English articles cannot be mapped cleanly onto Korean particles.
-은/는 marks a topic – basically the central thing you are giving (or asking) new information about. The topic always has to be something already known to the listener. That could be:
- Something which has already come up earlier in the conversation,
- A name or noun behaving like a name (e.g. “mom”) which the listener is expected to be familiar with,
- A general category (e.g. “dogs”).
There is some overlap with English “the” here because English marks nouns which have already come up before with “the”. But categories 2. and 3. would not have “the” (in fact 3. could be “a” because you can take single individual to talk about the category as a whole: “a dog does not sweat = dogs (in general) do not sweat”).
Note that something being the “topic” does not tell you anything about how the noun relates to the verb action. It could be the subject, it could be the object, it could be something else entirely. We have to use context to tell.
-이/가 marks the subject of the verb if it is not the topic. Since it is not the topic, none of the restrictions for topics above apply. The noun could be known already or it might not. It could be a proper name or a general category but it doesn’t have to be. All that’s important is that this noun is the subject of the verb.
For example:
- 식탁에 사과가 있습니다. “There is an apple on the table.”
- 그 사과는 매우 빨갛습니다. “The apple is very red.”
Sentence 1. introduces the apple to the conversation. Since the listener doesn’t know about it yet, we cannot use -는. Thus, since the apple is not the topic, it gets marked with -가 because it’s the subject of the verb 있다 “to be there, to exist”. English uses “a” here, also because the apple has not come up before. In sentence 2. the apple is now known, so the speaker can make it the topic (by marking it with -는 and give new information about it.
Note how the assignment of articles in English is the exact opposite of what you described: “a” where the noun was marked with -가 in Korean and “the” where the noun was marked with -는 in Korean. So there is no direct correlation. In fact the only way I can imagine a noun being marked with “a” in English but -은/는 in Korean is if a single individual is used to represent a general category (“a dog does not sweat”) because nouns which have come up before use “the” in English and proper names don’t use any article at all.
-에게 is a case particle which can mean either “to (a person)” or “from (a person)”. Which one it is depends on the verb: If the subject is the sender, then -에게 marks the receiver and vice versa. -에게서 is narrower: It can only mark the receiver. So for “[I] received a present from my brother”, you can say 형에게 선물을 받았습니다 or 형에게서 선물을 받았습니다. But for “[I] gave a present to my brother”, you can only say 형에게 선물을 줬습니다, not 형에게서.

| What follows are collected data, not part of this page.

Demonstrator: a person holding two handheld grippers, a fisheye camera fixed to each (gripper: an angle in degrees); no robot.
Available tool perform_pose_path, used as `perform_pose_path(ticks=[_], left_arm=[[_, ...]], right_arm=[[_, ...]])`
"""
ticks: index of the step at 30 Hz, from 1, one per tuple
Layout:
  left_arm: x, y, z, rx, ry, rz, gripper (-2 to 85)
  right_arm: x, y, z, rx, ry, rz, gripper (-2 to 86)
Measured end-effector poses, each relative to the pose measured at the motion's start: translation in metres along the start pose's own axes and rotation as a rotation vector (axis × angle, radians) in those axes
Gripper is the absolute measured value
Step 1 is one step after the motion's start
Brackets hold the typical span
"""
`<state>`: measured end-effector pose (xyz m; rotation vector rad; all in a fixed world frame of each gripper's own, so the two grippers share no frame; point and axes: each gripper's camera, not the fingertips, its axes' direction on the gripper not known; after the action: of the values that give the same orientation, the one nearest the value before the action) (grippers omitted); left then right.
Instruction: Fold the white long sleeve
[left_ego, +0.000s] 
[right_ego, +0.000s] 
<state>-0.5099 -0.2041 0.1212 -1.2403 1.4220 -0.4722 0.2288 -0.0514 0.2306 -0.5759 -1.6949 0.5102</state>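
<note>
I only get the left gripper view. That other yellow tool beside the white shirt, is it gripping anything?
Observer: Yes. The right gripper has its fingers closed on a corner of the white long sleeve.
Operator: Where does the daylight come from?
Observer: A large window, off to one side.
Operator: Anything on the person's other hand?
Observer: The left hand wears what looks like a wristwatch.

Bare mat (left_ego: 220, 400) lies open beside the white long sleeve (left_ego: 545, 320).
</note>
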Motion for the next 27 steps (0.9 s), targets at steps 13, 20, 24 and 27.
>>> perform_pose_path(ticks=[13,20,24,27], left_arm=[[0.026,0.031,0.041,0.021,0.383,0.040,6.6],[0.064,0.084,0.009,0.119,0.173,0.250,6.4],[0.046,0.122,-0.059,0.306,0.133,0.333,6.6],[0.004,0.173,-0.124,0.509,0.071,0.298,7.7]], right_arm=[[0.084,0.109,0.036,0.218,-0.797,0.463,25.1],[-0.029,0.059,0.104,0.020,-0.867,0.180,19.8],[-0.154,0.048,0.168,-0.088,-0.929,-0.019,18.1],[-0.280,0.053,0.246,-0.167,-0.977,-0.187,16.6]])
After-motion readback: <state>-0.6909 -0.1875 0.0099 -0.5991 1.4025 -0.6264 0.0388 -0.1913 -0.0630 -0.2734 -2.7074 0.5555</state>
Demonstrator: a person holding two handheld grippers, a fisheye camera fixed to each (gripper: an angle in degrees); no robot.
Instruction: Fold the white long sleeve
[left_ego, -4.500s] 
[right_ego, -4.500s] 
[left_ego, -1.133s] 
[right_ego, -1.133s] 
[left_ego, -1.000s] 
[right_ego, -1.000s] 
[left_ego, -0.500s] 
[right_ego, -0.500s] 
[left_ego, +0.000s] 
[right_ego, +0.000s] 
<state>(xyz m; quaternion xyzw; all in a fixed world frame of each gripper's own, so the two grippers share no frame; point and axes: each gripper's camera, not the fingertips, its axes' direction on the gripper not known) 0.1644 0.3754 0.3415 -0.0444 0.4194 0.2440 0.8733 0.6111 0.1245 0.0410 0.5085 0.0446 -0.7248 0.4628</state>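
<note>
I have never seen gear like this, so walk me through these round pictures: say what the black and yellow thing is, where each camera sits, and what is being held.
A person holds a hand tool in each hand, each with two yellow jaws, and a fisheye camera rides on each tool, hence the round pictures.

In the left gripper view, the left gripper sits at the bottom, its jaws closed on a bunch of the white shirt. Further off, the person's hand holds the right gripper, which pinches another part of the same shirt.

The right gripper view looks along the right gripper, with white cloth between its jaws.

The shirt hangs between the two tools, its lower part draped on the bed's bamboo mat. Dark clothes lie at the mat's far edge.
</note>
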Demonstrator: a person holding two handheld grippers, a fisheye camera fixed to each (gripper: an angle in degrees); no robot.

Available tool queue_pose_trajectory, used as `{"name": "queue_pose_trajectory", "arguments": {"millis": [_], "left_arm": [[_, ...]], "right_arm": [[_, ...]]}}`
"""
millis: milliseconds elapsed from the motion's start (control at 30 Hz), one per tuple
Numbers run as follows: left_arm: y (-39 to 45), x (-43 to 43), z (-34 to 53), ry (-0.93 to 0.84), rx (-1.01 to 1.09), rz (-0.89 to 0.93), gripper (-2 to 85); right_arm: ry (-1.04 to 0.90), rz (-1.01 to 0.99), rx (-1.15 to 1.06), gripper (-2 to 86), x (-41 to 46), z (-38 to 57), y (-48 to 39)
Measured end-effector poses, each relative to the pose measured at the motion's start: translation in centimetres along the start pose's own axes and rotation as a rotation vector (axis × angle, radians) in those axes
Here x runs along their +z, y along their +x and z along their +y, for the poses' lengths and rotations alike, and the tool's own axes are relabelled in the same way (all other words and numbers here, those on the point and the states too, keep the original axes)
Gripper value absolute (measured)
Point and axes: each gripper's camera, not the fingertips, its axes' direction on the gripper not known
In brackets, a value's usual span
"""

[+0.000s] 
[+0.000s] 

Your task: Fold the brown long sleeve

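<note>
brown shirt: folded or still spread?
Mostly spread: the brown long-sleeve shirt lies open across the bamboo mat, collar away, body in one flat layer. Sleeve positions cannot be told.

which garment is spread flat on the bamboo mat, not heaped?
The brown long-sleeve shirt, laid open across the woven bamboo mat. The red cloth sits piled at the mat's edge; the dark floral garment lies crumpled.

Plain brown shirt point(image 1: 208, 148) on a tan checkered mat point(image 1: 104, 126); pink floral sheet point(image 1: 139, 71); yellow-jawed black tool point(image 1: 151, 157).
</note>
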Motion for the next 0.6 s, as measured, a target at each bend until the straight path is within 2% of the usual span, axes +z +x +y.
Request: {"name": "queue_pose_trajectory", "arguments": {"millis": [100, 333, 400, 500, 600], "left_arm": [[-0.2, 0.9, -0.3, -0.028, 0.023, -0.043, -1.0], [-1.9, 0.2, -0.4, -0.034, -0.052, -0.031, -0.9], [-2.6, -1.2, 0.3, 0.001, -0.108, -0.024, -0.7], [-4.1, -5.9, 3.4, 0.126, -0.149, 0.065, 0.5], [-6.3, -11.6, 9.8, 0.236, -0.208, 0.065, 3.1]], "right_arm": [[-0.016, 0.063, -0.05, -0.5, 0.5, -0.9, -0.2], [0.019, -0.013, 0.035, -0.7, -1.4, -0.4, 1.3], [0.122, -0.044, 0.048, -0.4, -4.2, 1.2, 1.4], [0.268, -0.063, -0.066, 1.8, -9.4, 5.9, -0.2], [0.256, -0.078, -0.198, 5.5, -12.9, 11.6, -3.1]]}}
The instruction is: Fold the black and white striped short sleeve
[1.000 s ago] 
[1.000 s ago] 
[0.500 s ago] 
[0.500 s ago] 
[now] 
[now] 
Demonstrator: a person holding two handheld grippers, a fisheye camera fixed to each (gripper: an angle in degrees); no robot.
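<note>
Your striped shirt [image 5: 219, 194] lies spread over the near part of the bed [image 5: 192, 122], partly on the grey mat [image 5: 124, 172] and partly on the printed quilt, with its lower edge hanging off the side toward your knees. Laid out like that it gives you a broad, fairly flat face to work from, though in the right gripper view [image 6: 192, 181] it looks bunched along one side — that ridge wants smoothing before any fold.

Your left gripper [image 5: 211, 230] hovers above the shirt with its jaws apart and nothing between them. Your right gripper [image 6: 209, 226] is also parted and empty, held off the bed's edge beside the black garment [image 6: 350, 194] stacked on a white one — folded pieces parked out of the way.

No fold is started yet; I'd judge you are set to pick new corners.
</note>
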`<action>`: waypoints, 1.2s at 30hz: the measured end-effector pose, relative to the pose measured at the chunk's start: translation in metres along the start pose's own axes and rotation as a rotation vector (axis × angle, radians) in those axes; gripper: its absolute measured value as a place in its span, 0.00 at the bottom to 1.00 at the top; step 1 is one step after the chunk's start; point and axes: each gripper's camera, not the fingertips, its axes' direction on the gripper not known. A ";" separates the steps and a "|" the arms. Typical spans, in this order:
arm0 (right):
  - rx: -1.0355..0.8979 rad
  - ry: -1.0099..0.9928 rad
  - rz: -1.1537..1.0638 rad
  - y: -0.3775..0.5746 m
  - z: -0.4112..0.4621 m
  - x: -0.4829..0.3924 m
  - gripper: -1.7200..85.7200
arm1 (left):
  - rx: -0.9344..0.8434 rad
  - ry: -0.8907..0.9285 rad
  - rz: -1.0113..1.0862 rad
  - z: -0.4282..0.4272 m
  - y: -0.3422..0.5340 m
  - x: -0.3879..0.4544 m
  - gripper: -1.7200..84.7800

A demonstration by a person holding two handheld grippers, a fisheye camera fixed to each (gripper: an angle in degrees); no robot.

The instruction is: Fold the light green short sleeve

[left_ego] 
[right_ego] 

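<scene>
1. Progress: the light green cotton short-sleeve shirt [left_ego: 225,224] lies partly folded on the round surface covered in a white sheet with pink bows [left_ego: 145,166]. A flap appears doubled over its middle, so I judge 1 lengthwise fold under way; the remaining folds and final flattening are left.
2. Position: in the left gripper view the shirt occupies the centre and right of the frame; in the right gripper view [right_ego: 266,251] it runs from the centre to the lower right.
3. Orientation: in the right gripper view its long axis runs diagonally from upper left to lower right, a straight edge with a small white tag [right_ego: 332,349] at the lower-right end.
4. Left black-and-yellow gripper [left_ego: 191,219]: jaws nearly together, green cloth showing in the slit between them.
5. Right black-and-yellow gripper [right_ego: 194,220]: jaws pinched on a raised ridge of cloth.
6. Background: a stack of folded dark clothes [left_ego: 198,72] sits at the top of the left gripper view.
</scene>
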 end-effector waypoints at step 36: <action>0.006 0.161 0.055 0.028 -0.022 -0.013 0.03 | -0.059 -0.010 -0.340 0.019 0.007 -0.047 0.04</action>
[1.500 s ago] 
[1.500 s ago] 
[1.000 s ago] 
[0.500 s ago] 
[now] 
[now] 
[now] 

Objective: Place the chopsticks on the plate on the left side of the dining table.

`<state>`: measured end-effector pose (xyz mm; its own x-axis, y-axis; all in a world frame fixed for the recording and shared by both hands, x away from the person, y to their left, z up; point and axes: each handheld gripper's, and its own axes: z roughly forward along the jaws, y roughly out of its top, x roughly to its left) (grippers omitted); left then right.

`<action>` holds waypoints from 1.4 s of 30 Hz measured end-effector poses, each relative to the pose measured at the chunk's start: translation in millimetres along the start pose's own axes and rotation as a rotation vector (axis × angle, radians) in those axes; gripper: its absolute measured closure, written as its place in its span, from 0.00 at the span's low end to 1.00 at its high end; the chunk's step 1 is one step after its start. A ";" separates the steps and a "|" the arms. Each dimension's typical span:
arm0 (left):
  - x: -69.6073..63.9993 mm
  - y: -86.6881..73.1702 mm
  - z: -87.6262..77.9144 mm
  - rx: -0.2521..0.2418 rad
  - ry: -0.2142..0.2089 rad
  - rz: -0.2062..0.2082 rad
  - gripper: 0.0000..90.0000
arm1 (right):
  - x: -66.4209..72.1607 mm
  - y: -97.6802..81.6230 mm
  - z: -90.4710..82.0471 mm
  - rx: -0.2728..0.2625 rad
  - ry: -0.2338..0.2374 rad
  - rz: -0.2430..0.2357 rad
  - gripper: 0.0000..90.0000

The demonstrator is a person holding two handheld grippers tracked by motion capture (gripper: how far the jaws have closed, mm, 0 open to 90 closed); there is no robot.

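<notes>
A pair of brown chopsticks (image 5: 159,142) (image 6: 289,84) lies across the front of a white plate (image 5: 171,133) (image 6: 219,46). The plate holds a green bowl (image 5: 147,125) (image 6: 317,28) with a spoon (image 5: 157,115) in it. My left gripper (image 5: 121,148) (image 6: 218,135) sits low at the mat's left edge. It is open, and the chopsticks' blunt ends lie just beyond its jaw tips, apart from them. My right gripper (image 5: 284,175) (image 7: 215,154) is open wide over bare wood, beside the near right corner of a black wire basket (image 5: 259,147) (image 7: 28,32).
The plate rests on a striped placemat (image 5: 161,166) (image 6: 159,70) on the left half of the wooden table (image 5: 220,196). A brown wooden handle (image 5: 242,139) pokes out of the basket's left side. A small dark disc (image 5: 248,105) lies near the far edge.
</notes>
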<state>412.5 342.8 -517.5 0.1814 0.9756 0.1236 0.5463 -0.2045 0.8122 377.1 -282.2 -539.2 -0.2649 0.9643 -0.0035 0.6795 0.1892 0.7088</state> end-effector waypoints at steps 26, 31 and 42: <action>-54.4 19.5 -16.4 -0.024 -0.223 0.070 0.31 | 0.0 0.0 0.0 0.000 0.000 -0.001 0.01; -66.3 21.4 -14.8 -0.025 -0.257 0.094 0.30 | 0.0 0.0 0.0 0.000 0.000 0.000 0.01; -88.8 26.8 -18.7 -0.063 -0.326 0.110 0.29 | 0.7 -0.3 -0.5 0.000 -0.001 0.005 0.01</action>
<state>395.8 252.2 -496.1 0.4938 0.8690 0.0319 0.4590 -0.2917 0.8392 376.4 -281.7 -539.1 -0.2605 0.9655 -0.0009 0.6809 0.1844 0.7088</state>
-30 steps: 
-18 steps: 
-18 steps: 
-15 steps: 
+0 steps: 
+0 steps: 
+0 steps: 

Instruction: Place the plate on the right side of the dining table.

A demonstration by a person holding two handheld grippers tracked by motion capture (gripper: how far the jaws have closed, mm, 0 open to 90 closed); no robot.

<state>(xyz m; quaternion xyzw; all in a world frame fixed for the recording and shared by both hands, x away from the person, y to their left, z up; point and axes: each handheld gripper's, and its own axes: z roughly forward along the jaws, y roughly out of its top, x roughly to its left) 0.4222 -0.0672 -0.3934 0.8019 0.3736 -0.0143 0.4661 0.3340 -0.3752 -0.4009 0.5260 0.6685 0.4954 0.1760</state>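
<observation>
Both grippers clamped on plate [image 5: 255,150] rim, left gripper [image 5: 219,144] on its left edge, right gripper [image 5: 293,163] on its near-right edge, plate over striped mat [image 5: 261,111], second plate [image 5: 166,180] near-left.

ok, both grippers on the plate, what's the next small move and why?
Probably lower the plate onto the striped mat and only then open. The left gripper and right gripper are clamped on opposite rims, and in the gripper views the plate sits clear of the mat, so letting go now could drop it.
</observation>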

*받십니다 doesn’t exist. It’s either 받습니다 or 받으십니다. The latter form is composed of the same verb stem 받- + the honorific (respectful) suffix -시- (but because the stem ends in a consonant you have to insert 으 in between) + the verb ending -ㅂ니다 (since -시- ends in a vowel you use -ㅂ니다 rather than -습니다 here).
It means “from“.
You can always replace use just -에게 instead of -에게서 – but the other way around doesn’t always work. -에게 can mean either “to (a person)” or “from (a person)” depending on the verb and when it means the latter you can make it more explicit by using -에게서 instead. But when -에서 means “to”, then it would be incorrect to replace it with -에게서.